Reputation: 337
The data at the start of the textfile is of this format :
&SRS
<MetaDataAtStart>
multiple=True
Wavelength (Angstrom)=0.97587
mode=assessment
background=True
issid=py11n2g
noisy=True
</MetaDataAtStart>
&END
Two Theta(deg) Counts(sec^-1)
10.0 41.0
10.1 39.0
10.2 38.0
10.3 38.0
What method can I use to extract the metadata value of wavelenght?

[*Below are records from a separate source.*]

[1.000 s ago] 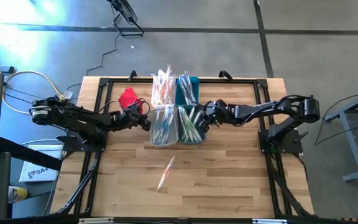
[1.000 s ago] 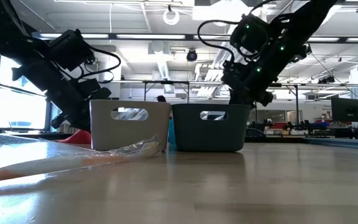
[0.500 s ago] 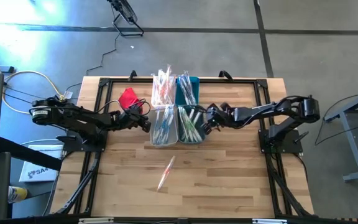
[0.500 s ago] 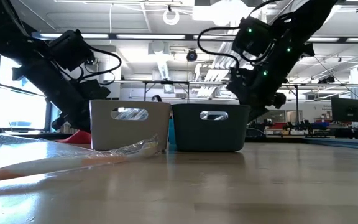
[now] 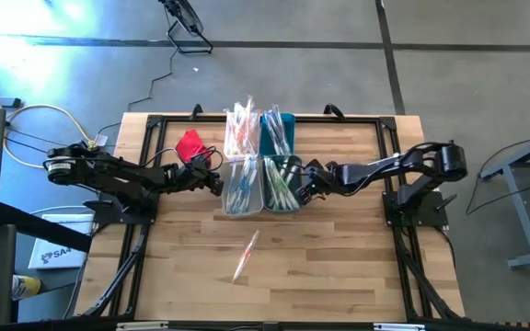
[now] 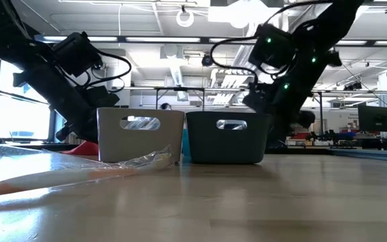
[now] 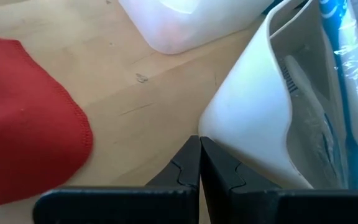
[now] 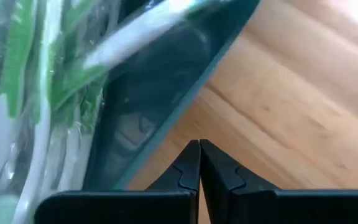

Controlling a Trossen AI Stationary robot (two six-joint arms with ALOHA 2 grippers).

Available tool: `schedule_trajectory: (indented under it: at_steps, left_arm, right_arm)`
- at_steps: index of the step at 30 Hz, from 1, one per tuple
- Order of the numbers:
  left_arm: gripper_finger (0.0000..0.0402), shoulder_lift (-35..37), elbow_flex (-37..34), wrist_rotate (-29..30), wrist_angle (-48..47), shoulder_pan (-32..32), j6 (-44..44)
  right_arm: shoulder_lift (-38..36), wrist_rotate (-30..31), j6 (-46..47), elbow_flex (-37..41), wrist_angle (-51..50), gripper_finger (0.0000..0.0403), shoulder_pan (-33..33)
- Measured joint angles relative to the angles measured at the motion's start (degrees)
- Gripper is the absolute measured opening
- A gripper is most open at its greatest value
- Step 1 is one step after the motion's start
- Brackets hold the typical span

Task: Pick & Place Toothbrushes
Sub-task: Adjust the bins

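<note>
The right gripper (image 8: 199,163) is sitting with its jaws pressed flat together on nothing, the tips just off the outer wall of the teal bin (image 8: 166,81). Beyond that wall, green and white toothbrushes (image 8: 23,74) are lying packed in crinkled clear wrappers. The left gripper (image 7: 199,163) is likewise holding its jaws together and empty, tips right beside the rounded corner of the white bin (image 7: 253,124), with the red cloth (image 7: 23,124) off to one side of the jaws.

In the high view, one pink toothbrush (image 5: 246,255) is lying alone on the wooden table (image 5: 339,267), well apart from both grippers, on the near side of the bins.

The likely trouble: jaws this near the thin plastic walls could nudge or tip a bin and spill its contents. The wrappers look slick and loose, so a pinch may catch film rather than handle. The lone brush is slim and flat against smooth wood, leaving little to grip.
</note>
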State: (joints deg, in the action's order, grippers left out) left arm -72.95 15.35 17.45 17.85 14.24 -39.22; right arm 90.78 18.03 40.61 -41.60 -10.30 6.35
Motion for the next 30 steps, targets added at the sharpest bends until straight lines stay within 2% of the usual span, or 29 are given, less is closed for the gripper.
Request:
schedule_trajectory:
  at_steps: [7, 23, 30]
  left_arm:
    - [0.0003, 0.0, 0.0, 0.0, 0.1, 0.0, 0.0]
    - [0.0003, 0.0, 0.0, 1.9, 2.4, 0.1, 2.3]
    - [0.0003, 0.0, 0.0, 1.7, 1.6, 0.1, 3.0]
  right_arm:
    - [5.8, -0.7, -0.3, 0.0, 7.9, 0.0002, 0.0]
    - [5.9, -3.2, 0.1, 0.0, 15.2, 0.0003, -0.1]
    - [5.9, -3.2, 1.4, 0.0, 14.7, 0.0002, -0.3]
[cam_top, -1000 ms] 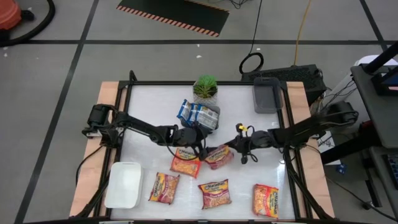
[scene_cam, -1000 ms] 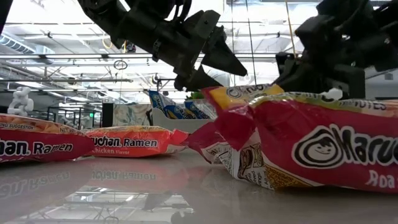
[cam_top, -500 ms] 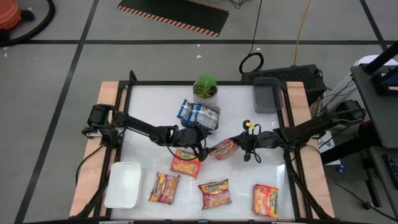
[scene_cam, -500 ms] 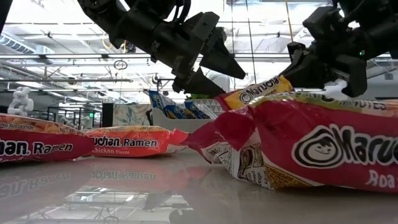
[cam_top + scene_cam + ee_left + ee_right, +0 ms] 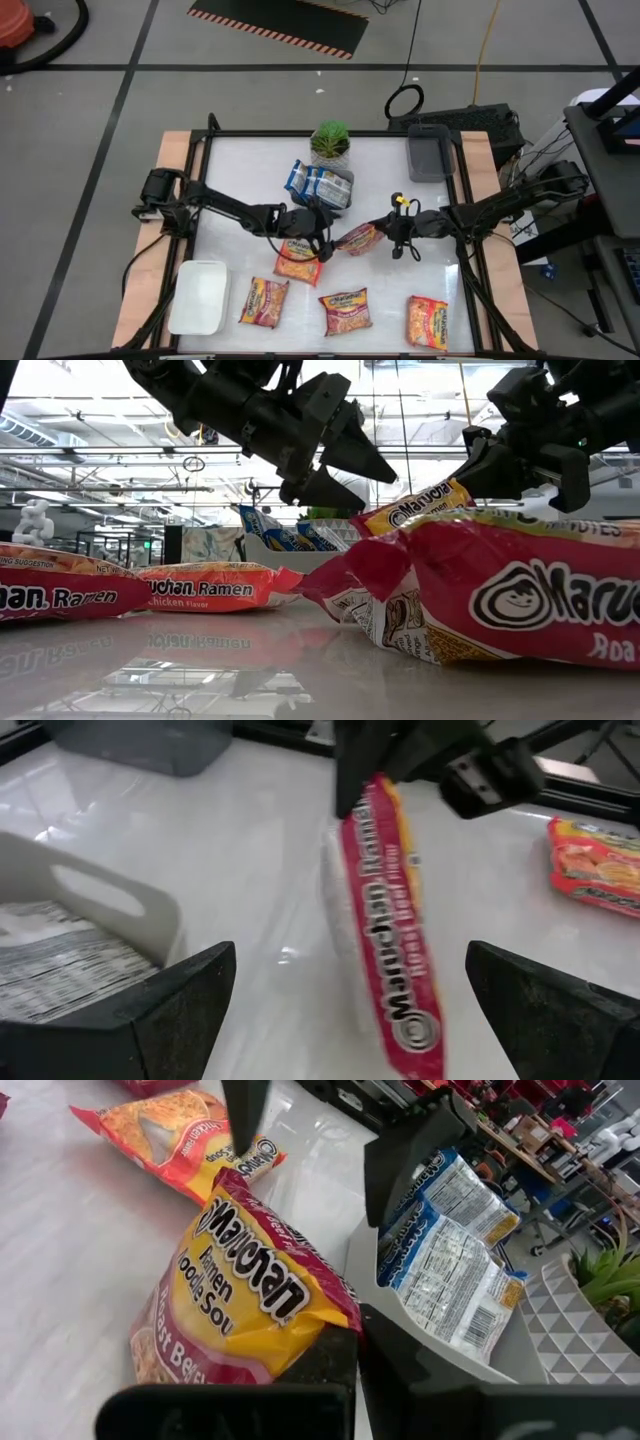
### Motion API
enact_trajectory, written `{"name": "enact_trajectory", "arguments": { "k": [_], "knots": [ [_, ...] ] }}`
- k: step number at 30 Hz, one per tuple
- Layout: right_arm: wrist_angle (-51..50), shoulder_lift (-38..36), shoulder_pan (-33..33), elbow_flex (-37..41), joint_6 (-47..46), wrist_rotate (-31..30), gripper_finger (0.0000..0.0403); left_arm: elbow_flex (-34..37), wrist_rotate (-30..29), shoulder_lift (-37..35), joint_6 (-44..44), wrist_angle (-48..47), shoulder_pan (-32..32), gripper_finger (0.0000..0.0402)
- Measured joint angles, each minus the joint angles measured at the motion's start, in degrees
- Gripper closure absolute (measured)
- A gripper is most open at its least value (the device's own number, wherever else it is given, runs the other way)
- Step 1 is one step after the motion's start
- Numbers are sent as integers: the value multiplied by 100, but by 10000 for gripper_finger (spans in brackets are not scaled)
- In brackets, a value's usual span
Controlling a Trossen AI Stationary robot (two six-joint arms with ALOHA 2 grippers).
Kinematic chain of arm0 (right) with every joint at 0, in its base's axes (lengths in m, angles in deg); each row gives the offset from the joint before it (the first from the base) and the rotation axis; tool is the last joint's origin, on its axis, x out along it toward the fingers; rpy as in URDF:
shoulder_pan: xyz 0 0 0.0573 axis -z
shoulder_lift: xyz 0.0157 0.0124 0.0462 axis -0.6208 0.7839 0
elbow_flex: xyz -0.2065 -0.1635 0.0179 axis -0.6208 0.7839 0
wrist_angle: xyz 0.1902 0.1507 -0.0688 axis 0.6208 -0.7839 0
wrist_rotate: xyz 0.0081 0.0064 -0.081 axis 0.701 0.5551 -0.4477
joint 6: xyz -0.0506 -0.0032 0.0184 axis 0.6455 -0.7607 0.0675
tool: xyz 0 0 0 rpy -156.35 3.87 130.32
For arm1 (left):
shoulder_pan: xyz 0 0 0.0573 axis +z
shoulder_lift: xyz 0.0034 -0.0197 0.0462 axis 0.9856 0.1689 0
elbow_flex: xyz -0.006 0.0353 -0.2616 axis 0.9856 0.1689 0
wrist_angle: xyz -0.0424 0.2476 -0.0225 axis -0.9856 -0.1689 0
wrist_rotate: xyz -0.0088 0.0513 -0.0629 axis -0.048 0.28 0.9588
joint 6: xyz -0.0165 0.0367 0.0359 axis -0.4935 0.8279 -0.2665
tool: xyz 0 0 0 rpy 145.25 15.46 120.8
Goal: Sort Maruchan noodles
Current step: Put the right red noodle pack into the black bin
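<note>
My right gripper (image 5: pixel 383 237) is shut on a pink-red and yellow Maruchan packet (image 5: pixel 358 240) above the table's middle. My left gripper (image 5: pixel 322 243) hangs open just left of that packet, its fingers (image 5: pixel 190 1000) apart from it. An orange-red packet (image 5: pixel 298 264) lies flat under the left gripper. Three more orange-red packets (image 5: pixel 263 300) (image 5: pixel 345 310) (image 5: pixel 427 320) lie along the near edge. Blue-white packets (image 5: pixel 318 183) lie in a white tray (image 5: pixel 95 900) near the far side. My right gripper pinches the pink-red packet between its two fingers (image 5: pixel 335 1355) at the packet's right end (image 5: pixel 285 1342), coming about level from the table's right. The packet is lifted clear and slants down from the fingers toward the left gripper (image 5: pixel 415 510).
A small potted plant (image 5: pixel 330 141) stands at the far edge behind the blue-white packets. A grey tray (image 5: pixel 430 152) sits at the far right corner and a white tray (image 5: pixel 198 296) at the near left. Bare table shows at the left and right of the middle.
My right gripper has risen and drawn a little toward the table's right, taking the pink-red packet with it. The packet lay flat on the table a second ago; now it is lifted clear and tipped onto its edge. It has kept still for the last half second.
</note>
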Motion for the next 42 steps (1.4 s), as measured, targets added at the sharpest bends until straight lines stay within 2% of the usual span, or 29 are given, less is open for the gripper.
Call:
{"name": "enact_trajectory", "arguments": {
  "k": [12,15,19,26,29,36,42],
  "knots": [
    [51,-2,-2,0,35,1,403,-4,-142,247,234,171,-58,3],
    [50,-2,-2,0,50,2,403,4,120,312,67,161,-45,3],
    [81,-4,-2,0,70,0,403,7,789,537,-153,294,7,3],
    [171,-7,-2,-2,149,11,403,-15,898,761,-224,404,94,9],
    [176,-7,-2,-2,156,15,403,-22,898,761,-307,432,124,37],
    [177,-7,0,-2,151,20,403,-24,792,754,-269,571,161,133],
    [179,-7,0,-2,140,20,403,-24,618,754,48,541,170,193]
  ]
}}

Would the CSV Dictionary reader work?
Upvotes: 1
Views: 4149
Reputation: 8159
The most simple solution would to read the header of the file:
f = open("data.txt", "r")
for line in f:
if "</MetaDataAtStart>" in line:
print "Wavelength data was not found"
break;
if "Wavelength" in line:
print line.split("=")[1]
Output:
0.97587
Edit:
import re
f = open("data.txt", "r")
regex = re.compile(r'Wavelength \(Angstrom\)=([0-9]+\.?[0-9]*)')
for line in f:
result = regex.search(line)
print result.group(1)
Output:
0.97587
Upvotes: 2
Reputation: 1831
BeautifulSoup with lxml can do this. Once you find the tag with findAll() then you can extract the data. At this point Python can easily split() on \n and again on =. Let me know if you want a code sample and I'll provide one.
Upvotes: 0